Forum Moderators: coopster

Message Too Old, No Replies

Http(s)

preg_replace either HTTP or HTTPS

         

smallcompany

3:40 am on Mar 14, 2015 (gmt 0)

WebmasterWorld Senior Member 10+ Year Member Top Contributors Of The Month



Hi,

I have these two lines of code:

$url_w = preg_replace("|http://([^\/]+)/.*|", "\\1", $_SERVER['HTTP_REFERER']);
$nonurl_w = preg_replace("|http://([^\/]+)/(.*)|", "\\2", $_SERVER['HTTP_REFERER']);

Now I want to have HTTPS considered as well, when needed. I came across something like this:

http(s) or http[s] or https?, etc.

but I'm not sure what would be the best approach that would cover both HTTP and HTTPS.

Thanks

lucy24

4:55 am on Mar 14, 2015 (gmt 0)

WebmasterWorld Senior Member 10+ Year Member Top Contributors Of The Month



In a Regular Expression, the form is
https?

where ? means "the immediately preceding character (or bracketed group, or longer string in parentheses) is optional".

https? = h,t,t,p ... and I'll take an "s" if you've got one
http(s) = h,t,t,p ... and then capture the "s"
http[s] = h,t,t,p ... and any one member of a group whose only member happens to be "s"

Do you need to escape a / slash in this situation?
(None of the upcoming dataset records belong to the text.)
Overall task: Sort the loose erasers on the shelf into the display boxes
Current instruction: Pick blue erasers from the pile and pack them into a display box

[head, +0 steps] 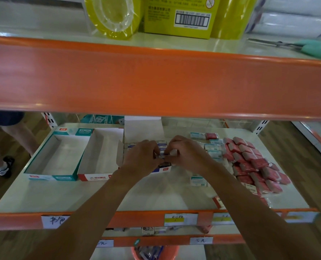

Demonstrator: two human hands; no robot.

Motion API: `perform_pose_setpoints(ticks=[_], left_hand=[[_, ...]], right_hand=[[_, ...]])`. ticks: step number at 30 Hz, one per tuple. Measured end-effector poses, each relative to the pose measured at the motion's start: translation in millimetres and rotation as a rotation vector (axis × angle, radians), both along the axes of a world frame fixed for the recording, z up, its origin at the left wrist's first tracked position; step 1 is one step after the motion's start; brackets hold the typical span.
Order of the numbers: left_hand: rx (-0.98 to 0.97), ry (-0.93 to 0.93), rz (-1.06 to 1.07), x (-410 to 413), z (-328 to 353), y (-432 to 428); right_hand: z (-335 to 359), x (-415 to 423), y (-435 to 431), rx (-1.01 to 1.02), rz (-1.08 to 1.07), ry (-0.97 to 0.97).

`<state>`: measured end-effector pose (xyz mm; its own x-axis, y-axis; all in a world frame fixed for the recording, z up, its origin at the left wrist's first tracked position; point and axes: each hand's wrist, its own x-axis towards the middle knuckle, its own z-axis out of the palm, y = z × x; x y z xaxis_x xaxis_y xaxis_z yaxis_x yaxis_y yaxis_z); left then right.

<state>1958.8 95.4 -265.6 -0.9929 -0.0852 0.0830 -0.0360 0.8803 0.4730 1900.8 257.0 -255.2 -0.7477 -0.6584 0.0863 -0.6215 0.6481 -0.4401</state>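
At frame centre, the left hand (142,156) and right hand (188,154) are both pinching blue-labelled erasers (163,156), fingers curled, over the middle display box (165,169).

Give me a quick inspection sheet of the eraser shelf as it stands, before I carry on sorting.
Surface: cream shelf, orange front rail with handwritten labels.
Job's things: teal display box and red-fronted display box empty; middle box holds rows of blue-labelled erasers; loose red erasers and teal-white erasers piled at right.
Clutter: scissors and yellow tape rolls on upper shelf.
Grips: left hand and right hand both pinch a blue-labelled eraser over the middle box.
Cables: nothing seen.
Surroundings: another person's legs at left; wooden floor.
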Motion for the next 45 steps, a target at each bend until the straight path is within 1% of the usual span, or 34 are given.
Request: perform_pose_setpoints(ticks=[4, 9, 11, 13, 15, 19, 23, 29, 31, 32, 36, 39, 41, 45], left_hand=[[-0.014, -0.002, -0.009, -1.7, -1.2, 1.0], [-0.020, 0.011, -0.028, -1.3, 0.4, 5.6], [-0.021, 0.025, -0.029, -2.2, 1.9, 8.6], [-0.019, 0.050, -0.035, -5.5, 5.1, 13.4], [-0.003, 0.072, -0.047, -10.7, 9.2, 19.8], [0.027, 0.098, -0.072, -20.7, 15.7, 33.5], [0.038, 0.124, -0.100, -28.5, 19.8, 45.0], [-0.007, 0.153, -0.106, -45.3, 15.5, 52.2], [-0.053, 0.140, -0.126, -52.6, 15.2, 57.7], [-0.107, 0.119, -0.142, -56.0, 14.9, 61.5], [-0.432, 0.032, -0.163, -64.8, 12.9, 73.6], [-0.569, -0.030, -0.159, -69.2, 9.9, 78.2], [-0.619, -0.064, -0.165, -71.6, 8.2, 80.1], [-0.542, -0.094, -0.151, -73.7, 8.1, 79.1]], right_hand=[[-4.4, 0.3, -0.3, -0.028, -0.004, 0.038], [-5.6, 0.4, 9.7, -0.077, 0.037, 0.036], [-3.3, -2.0, 18.6, -0.108, 0.004, 0.078], [0.5, -6.6, 29.4, -0.139, -0.084, 0.105], [1.2, -14.0, 40.3, -0.111, -0.179, 0.138], [-4.6, -23.3, 54.5, 0.024, -0.300, 0.158], [-6.2, -24.9, 53.0, 0.047, -0.352, 0.133], [-2.1, -28.2, 44.4, 0.070, -0.374, 0.068], [-4.0, -29.5, 44.5, 0.086, -0.362, 0.070], [-4.5, -29.4, 45.4, 0.089, -0.356, 0.079], [-3.5, -26.6, 53.4, 0.104, -0.367, 0.122], [-4.4, -24.8, 60.2, 0.102, -0.393, 0.153], [-4.9, -22.5, 63.8, 0.104, -0.409, 0.156], [-4.5, -12.7, 71.0, 0.080, -0.407, 0.170]])
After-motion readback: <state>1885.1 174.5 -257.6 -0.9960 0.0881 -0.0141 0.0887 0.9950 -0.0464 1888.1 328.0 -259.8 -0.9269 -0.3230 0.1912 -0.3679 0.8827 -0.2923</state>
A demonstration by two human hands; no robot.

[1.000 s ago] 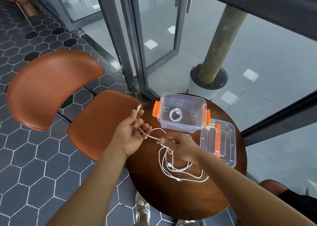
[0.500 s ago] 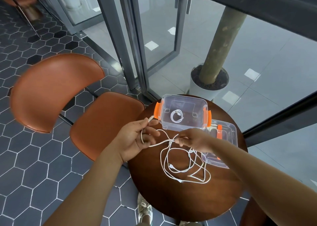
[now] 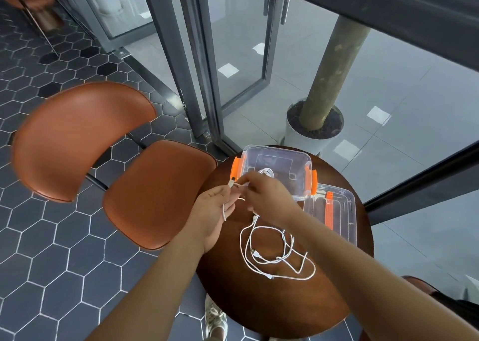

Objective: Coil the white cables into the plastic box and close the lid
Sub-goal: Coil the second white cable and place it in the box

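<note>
Loose white cable (image 3: 278,259) sprawls on the round wooden table (image 3: 272,304) at 6 o'clock from my hands, loops overlapping, a plug inside the tangle. Above it, my left hand (image 3: 216,212) pinches the cable's plug end; my right hand (image 3: 268,198) sits close at its 3 o'clock, fingers closed on the same strand. Judgement: feed slack slowly, keep loops even and small, lift so the tangle doesn't knot. At 12 o'clock, the clear plastic box (image 3: 276,159), orange latches, one coiled cable (image 3: 267,171) already inside. Lid (image 3: 334,216) lies off, at the box's 4 o'clock.
</note>
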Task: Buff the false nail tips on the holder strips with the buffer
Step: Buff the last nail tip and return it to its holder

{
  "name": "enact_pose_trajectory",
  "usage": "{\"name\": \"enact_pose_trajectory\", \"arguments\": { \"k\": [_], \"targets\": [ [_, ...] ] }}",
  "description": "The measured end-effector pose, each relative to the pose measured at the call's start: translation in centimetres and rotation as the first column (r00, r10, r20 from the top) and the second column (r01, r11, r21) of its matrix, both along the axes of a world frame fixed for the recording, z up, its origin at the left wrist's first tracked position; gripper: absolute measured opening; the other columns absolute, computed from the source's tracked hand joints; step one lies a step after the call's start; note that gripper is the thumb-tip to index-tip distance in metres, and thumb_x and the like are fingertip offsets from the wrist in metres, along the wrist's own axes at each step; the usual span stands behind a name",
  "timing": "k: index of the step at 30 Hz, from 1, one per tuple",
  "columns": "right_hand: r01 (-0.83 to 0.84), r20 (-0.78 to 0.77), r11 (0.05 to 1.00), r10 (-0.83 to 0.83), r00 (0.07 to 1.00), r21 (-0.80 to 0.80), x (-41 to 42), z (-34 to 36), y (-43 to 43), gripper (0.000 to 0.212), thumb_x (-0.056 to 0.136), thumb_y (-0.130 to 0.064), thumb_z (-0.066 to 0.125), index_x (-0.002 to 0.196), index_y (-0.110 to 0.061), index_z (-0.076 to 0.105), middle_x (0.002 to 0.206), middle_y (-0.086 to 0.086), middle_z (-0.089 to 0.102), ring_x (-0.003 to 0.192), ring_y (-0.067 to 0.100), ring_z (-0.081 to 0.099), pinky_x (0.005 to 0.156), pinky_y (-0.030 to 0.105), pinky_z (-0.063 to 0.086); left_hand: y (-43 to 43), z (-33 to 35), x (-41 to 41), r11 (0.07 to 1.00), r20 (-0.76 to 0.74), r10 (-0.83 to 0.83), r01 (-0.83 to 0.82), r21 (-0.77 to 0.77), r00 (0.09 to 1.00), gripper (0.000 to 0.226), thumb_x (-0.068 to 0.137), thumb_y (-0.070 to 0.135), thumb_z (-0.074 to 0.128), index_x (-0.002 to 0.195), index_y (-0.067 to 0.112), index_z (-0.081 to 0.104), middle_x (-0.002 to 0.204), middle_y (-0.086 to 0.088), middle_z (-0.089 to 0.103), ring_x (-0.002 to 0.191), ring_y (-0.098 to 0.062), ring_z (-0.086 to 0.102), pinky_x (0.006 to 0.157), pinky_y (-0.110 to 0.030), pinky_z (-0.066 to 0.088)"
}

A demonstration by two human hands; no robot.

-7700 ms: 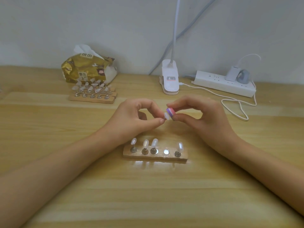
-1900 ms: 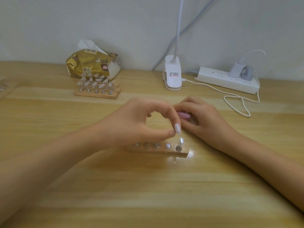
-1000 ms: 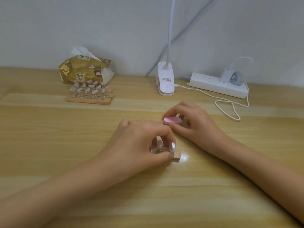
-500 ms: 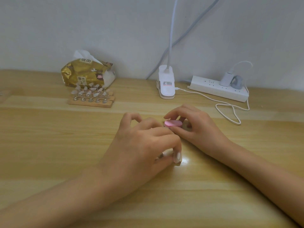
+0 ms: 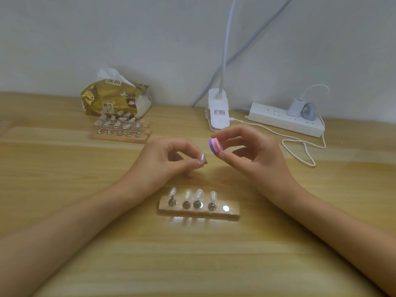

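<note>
Pinched in the left hand point(image 5: 169, 159), one nail tip point(image 5: 201, 159) sits just left of and below the buffer point(image 5: 215, 145) gripped by the right hand point(image 5: 252, 155), both beyond the holder strip point(image 5: 199, 211).

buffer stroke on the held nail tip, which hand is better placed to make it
Right. The right hand pinches the buffer, raised beside the nail tip that the left hand pinches, close but apart. The left hand would likely just steady the tip.
</note>
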State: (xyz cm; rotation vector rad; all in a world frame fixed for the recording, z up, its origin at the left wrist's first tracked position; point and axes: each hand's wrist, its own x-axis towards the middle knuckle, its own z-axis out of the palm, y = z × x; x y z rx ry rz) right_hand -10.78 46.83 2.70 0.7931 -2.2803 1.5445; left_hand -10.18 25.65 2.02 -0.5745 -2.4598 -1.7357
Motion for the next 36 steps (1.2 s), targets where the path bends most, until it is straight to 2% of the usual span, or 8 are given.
{"name": "enact_pose_trajectory", "arguments": {
  "k": [7, 11, 14, 18, 20, 22, 33, 36],
  "targets": [
    [-0.008, -0.261, 0.984, 0.056, 0.964, 0.181, 0.08, -0.54, -0.72, 0.013, 0.089, -0.012, 0.076, 0.101, -0.010, 0.072, 0.099, -0.003, 0.072, 0.092, 0.016, 0.070, 0.068, 0.035, 0.057, 0.05, -0.05, 0.11, 1.000, -0.054, -0.005, 0.004, -0.030, 0.999, 0.006, 0.076, 0.018, 0.081, 0.080, 0.019, 0.077, 0.069, 0.018, 0.068, 0.053, -0.011, 0.042, 0.051, -0.016, 0.034],
    [0.029, -0.146, 0.990, -0.009, 0.989, 0.137, -0.52, -0.51, 0.10, 0.011, 0.089, -0.016, 0.076, 0.097, -0.010, 0.072, 0.095, -0.007, 0.073, 0.091, 0.011, 0.072, 0.074, 0.035, 0.057, -0.07, -0.08, 0.06, 1.000, -0.042, 0.010, -0.010, 0.001, 0.999, 0.007, 0.075, 0.016, 0.081, 0.076, 0.022, 0.078, 0.078, 0.013, 0.073, 0.053, -0.012, 0.038, 0.049, -0.016, 0.034],
    [-0.003, -0.233, 0.991, 0.035, 0.972, 0.134, -0.31, -0.43, -0.31, 0.014, 0.088, -0.014, 0.075, 0.100, -0.007, 0.071, 0.097, -0.004, 0.074, 0.091, 0.010, 0.072, 0.076, 0.029, 0.058, -0.12, -0.18, 0.06, 1.000, -0.057, 0.002, -0.003, -0.023, 0.998, 0.007, 0.075, 0.015, 0.081, 0.077, 0.021, 0.079, 0.076, 0.015, 0.072, 0.051, -0.008, 0.034, 0.048, -0.015, 0.033],
    [0.012, -0.140, 0.979, 0.018, 0.990, 0.205, -0.42, -0.55, 0.05, 0.011, 0.089, -0.016, 0.073, 0.096, -0.007, 0.072, 0.095, -0.002, 0.075, 0.092, 0.009, 0.072, 0.081, 0.039, 0.057, -0.11, -0.27, -0.04, 1.000, -0.061, 0.009, -0.011, -0.025, 0.998, 0.010, 0.074, 0.014, 0.082, 0.074, 0.023, 0.078, 0.075, 0.014, 0.072, 0.049, -0.006, 0.033, 0.048, -0.013, 0.032],
    [0.026, -0.219, 0.989, 0.006, 0.976, 0.143, -0.25, -0.27, 0.01, 0.015, 0.089, -0.019, 0.073, 0.098, -0.007, 0.072, 0.097, -0.003, 0.074, 0.092, 0.008, 0.072, 0.081, 0.036, 0.057, -0.11, -0.31, -0.07, 1.000, -0.061, 0.001, -0.002, -0.029, 0.998, 0.010, 0.075, 0.013, 0.082, 0.075, 0.022, 0.078, 0.076, 0.014, 0.073, 0.048, -0.005, 0.032, 0.048, -0.012, 0.032],
    [0.016, -0.300, 0.974, 0.054, 0.953, 0.226, -0.04, -0.41, -0.41, 0.012, 0.090, -0.017, 0.073, 0.099, -0.008, 0.071, 0.096, -0.004, 0.073, 0.092, 0.010, 0.070, 0.079, 0.033, 0.056, -0.18, -0.42, -0.13, 0.999, -0.073, 0.013, -0.016, -0.041, 0.997, 0.009, 0.074, 0.013, 0.081, 0.077, 0.021, 0.079, 0.071, 0.015, 0.070, 0.047, -0.004, 0.031, 0.047, -0.011, 0.030],
    [0.063, -0.233, 0.970, -0.007, 0.973, 0.234, -0.43, -0.67, 0.09, 0.009, 0.092, -0.017, 0.073, 0.098, -0.011, 0.071, 0.096, -0.008, 0.072, 0.091, 0.009, 0.069, 0.079, 0.038, 0.055, -0.18, -0.33, -0.01, 0.997, -0.052, -0.003, -0.001, -0.079, 0.999, 0.007, 0.082, 0.020, 0.076, 0.080, 0.026, 0.077, 0.059, 0.018, 0.060, 0.052, -0.010, 0.034, 0.048, -0.016, 0.029],
    [0.043, -0.346, 0.978, 0.030, 0.938, 0.202, -0.04, -0.57, -0.31, 0.011, 0.091, -0.015, 0.075, 0.100, -0.009, 0.071, 0.097, -0.005, 0.072, 0.091, 0.012, 0.069, 0.079, 0.034, 0.055, -0.05, -0.28, 0.04, 0.996, -0.064, -0.012, 0.006, -0.086, 0.998, 0.007, 0.083, 0.020, 0.075, 0.079, 0.026, 0.075, 0.056, 0.024, 0.059, 0.047, -0.003, 0.034, 0.047, -0.011, 0.028]
  ]
}}
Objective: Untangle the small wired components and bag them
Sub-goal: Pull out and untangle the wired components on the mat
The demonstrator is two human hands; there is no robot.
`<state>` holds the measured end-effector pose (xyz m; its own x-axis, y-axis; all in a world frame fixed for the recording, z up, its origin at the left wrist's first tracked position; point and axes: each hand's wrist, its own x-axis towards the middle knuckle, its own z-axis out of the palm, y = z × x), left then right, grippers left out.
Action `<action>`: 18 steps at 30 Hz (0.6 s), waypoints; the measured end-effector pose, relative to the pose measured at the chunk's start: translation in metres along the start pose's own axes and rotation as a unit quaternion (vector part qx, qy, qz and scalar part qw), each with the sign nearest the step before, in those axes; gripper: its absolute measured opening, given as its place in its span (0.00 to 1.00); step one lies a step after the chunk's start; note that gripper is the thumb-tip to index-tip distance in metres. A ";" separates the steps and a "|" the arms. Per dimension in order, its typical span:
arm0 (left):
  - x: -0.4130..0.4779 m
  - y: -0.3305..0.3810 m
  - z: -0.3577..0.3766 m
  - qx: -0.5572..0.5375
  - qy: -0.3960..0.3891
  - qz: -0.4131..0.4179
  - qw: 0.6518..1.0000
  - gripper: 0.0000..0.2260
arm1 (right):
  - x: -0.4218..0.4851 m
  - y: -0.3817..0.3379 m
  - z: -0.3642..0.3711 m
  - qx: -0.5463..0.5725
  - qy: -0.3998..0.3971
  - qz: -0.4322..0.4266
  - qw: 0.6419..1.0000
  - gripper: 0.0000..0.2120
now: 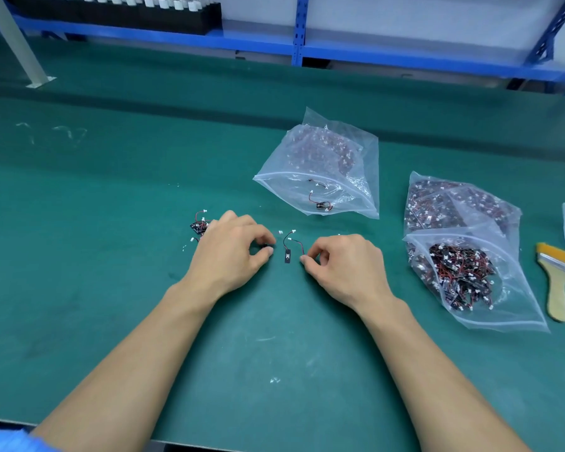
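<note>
Head view shows the job early to midway, by my reckoning: the open bag (346, 158) just beyond the hands holds only a couple of loose pieces near its mouth, while a small tangle (199, 225) lies behind the left hand (232, 256) and a full bag (509, 305) of knotted ones sits well out past the right hand (344, 269), a brush (556, 288) farther still. One wired component (287, 255) lies on the green table (111, 256) between the two hands, seemingly freed and awaiting bagging. Both forearms rest low, hands apart, knuckles up. The right thumb and forefinger pinch the end of that component's red wire; the left pinch a small dark part (268, 246), likely another piece.
</note>
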<state>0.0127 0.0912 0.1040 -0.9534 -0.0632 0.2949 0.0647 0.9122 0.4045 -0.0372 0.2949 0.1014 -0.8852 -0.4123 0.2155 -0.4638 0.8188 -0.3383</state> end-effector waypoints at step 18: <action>-0.001 0.008 0.004 -0.055 -0.012 0.103 0.993 0.06 | 0.002 0.012 -0.002 0.008 0.054 0.085 0.995 0.07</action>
<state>0.0132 0.1002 0.1033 -0.9232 0.1313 0.3612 0.2898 0.8552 0.4297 -0.0444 0.3045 0.0994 -0.9425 -0.2217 0.2502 -0.3080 0.8669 -0.3919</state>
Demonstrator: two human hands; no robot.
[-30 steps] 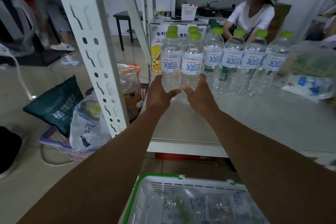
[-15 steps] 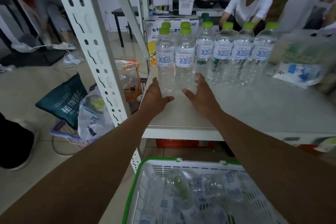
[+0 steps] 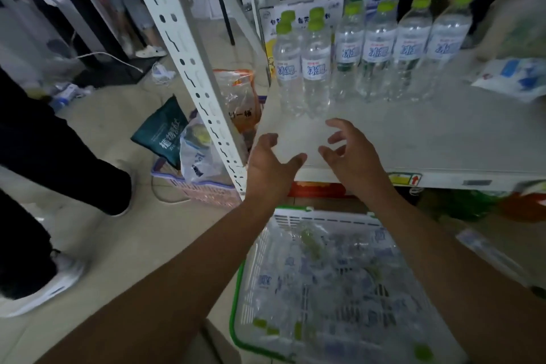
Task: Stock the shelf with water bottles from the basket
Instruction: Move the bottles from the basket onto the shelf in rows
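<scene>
Looking past my arms, I see the shelf's white slotted upright just left of my left grip, with a pink basket, a teal bag and a clear plastic bag on the floor beyond it. A person's black trouser leg and white shoe stand at far left. Both grips hover over the front of the shelf board, fingers spread and loosely curved, holding nothing. The right grip is just beside the left, and neither touches a bottle.

The water bottles on the shelf stand upright toward the back, clear with lime-green caps. A printed carton stands behind them and a blue-and-white packet lies to their right. More bottles lie in the white, green-rimmed basket below my forearms.

Each label is white with blue Chinese characters, too blurred for me to read. The teal bag carries white Chinese characters, and a yellow tag with a red arrow sits on the shelf's front edge.
</scene>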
Normally it's only necessary when the / has some further meaning, such as enclosing the whole construction.

What php version are you on? \\1 will still work, but $1 is preferred and is more readable.

:: noting with interest that php has figured out how to deal with the Double-Digit Ambiguity ::

smallcompany

7:36 pm on Mar 14, 2015 (gmt 0)

WebmasterWorld Senior Member 10+ Year Member Top Contributors Of The Month



Thanks very much!

Do you need to escape a / slash in this situation?

Not sure as somebody else has made the script for me long time ago.
The script is grabbing the search query, figuring if there's country related domain in Google and some other major search engines, and is also passing some of my own tracking variables I use in paid search.

What php version are you on?

I use this on a few servers, and PHP is either 5.4.32 or 5.3.29 at the moment.

\\1 will still work, but $1 is preferred and is more readable.

I wondered about that, but wasn't sure if it was to do what $1 and $2 are for. I'll change that as well. I didn't even know that it would work without $ sign. I'm a bit familiar with that through using it in .htaccess (regex).


Thank you

smallcompany

11:52 pm on Mar 14, 2015 (gmt 0)

WebmasterWorld Senior Member 10+ Year Member Top Contributors Of The Month



Well, after adding the $ sign, the same got transferred "as is" instead of the variable.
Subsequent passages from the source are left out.